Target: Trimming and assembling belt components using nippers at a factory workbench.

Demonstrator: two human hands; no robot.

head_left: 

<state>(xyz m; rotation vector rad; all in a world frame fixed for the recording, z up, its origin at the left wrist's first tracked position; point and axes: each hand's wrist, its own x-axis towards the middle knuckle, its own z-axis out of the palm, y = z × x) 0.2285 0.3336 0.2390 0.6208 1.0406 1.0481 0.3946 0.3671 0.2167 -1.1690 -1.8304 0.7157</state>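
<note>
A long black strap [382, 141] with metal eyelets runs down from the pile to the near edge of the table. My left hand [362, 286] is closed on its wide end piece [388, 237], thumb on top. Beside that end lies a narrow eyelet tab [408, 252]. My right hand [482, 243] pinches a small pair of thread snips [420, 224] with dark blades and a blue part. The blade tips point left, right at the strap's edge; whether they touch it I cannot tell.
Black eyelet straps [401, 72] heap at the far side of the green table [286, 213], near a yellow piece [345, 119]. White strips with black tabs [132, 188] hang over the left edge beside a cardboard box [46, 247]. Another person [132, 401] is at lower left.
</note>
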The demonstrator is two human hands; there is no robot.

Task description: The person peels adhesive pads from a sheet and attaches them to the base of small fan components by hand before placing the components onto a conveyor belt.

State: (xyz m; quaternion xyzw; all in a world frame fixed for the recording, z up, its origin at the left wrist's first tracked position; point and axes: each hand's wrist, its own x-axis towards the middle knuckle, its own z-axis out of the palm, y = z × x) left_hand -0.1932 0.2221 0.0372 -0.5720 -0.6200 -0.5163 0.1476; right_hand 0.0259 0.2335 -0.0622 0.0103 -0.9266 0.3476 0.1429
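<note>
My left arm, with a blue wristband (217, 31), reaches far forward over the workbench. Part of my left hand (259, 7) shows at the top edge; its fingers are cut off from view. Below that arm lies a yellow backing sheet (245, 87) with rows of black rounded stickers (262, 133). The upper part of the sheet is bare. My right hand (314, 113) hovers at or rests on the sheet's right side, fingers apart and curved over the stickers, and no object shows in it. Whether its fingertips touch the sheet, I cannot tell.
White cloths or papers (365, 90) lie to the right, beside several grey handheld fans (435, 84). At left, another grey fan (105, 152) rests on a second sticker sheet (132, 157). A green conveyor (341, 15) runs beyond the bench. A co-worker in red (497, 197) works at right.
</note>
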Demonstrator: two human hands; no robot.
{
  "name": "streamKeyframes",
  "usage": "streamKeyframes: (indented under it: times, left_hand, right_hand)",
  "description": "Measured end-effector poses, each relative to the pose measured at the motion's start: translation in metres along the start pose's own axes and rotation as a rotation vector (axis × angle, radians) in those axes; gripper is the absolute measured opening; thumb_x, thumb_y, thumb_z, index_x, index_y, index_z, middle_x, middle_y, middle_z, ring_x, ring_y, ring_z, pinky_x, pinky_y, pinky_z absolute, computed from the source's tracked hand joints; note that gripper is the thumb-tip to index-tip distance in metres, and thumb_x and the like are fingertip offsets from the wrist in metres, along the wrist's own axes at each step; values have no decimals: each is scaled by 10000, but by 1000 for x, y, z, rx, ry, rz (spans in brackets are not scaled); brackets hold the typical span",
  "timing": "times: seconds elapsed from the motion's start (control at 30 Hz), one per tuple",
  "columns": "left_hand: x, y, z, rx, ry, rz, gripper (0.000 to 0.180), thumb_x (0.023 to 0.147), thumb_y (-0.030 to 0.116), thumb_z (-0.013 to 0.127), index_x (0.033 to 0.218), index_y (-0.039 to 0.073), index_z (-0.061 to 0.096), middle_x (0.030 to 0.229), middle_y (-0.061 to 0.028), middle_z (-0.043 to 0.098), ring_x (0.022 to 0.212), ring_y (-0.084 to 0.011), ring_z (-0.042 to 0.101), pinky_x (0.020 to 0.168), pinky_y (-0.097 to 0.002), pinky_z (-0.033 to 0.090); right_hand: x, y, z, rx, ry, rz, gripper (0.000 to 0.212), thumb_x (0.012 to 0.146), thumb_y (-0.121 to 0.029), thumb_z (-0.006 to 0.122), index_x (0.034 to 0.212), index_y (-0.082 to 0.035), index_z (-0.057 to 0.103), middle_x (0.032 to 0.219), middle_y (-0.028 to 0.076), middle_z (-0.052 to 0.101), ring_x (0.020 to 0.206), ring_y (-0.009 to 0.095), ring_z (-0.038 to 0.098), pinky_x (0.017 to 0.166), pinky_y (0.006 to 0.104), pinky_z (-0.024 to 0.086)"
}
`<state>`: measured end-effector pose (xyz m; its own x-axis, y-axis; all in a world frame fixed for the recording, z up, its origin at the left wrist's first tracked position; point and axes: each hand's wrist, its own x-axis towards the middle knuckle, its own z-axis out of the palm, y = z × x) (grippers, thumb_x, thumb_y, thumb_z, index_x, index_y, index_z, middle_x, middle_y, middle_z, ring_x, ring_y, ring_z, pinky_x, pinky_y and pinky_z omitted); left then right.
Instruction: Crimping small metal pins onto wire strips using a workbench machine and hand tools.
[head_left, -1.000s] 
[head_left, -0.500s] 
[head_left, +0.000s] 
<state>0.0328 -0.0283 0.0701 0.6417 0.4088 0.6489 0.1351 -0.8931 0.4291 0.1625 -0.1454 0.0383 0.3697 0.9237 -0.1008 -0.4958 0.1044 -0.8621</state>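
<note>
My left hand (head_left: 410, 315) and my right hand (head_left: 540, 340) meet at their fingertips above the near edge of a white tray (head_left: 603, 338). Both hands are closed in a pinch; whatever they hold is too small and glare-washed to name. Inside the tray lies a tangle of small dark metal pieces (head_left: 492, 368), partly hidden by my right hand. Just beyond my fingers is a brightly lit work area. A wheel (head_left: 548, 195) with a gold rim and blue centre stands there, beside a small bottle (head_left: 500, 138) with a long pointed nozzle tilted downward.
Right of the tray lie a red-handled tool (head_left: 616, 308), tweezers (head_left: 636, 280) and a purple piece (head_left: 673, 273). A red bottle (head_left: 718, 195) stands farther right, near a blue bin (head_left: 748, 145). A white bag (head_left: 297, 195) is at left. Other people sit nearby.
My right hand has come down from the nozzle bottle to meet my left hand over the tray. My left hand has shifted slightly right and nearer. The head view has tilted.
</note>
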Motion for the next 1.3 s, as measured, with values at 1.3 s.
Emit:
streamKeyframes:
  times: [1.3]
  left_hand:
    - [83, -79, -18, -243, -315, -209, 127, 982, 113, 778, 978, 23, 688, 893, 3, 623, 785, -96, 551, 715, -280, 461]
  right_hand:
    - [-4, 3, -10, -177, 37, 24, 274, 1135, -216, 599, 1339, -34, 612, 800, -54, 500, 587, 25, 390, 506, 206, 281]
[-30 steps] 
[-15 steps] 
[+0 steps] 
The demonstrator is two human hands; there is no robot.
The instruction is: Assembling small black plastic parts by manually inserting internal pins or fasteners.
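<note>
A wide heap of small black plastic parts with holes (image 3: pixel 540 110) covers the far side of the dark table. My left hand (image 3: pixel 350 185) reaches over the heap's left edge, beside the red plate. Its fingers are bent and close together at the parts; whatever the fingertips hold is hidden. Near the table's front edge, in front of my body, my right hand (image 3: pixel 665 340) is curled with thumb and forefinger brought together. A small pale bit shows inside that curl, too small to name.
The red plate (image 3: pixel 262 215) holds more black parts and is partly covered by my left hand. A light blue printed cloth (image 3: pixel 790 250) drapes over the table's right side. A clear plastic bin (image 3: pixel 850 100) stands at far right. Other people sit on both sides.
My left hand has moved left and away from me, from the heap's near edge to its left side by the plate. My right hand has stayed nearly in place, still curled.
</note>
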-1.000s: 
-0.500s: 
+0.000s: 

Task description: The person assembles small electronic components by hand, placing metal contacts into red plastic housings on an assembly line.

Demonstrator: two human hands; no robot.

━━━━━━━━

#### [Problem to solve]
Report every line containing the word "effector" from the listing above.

#### [Answer for this exercise]
  "description": "Measured end-effector poses, each relative to the pose measured at the motion's start: translation in metres along the start pose's own axes and rotation as a rotation vector (axis × angle, radians) in those axes; gripper is the absolute measured opening; thumb_x, thumb_y, thumb_z, index_x, index_y, index_z, middle_x, middle_y, middle_z, ring_x, ring_y, ring_z, pinky_x, pinky_y, pinky_z absolute, computed from the source's tracked hand joints; note that gripper is the thumb-tip to index-tip distance in metres, and thumb_x and the like are fingertip offsets from the wrist in metres, along the wrist's own axes at each step; values have no decimals: each is scaled by 10000, but by 1000 for x, y, z, rx, ry, rz (spans in brackets are not scaled); brackets hold the typical span",
`<state>`: measured end-effector pose (xyz m; its own x-axis, y-axis; all in a world frame fixed for the recording, z up, its origin at the left wrist's first tracked position; point and axes: each hand's wrist, its own x-axis towards the middle knuckle, its own z-axis out of the palm, y = z × x) (grippers, thumb_x, thumb_y, thumb_z, index_x, index_y, index_z, middle_x, middle_y, middle_z, ring_x, ring_y, ring_z, pinky_x, pinky_y and pinky_z omitted); left then right.

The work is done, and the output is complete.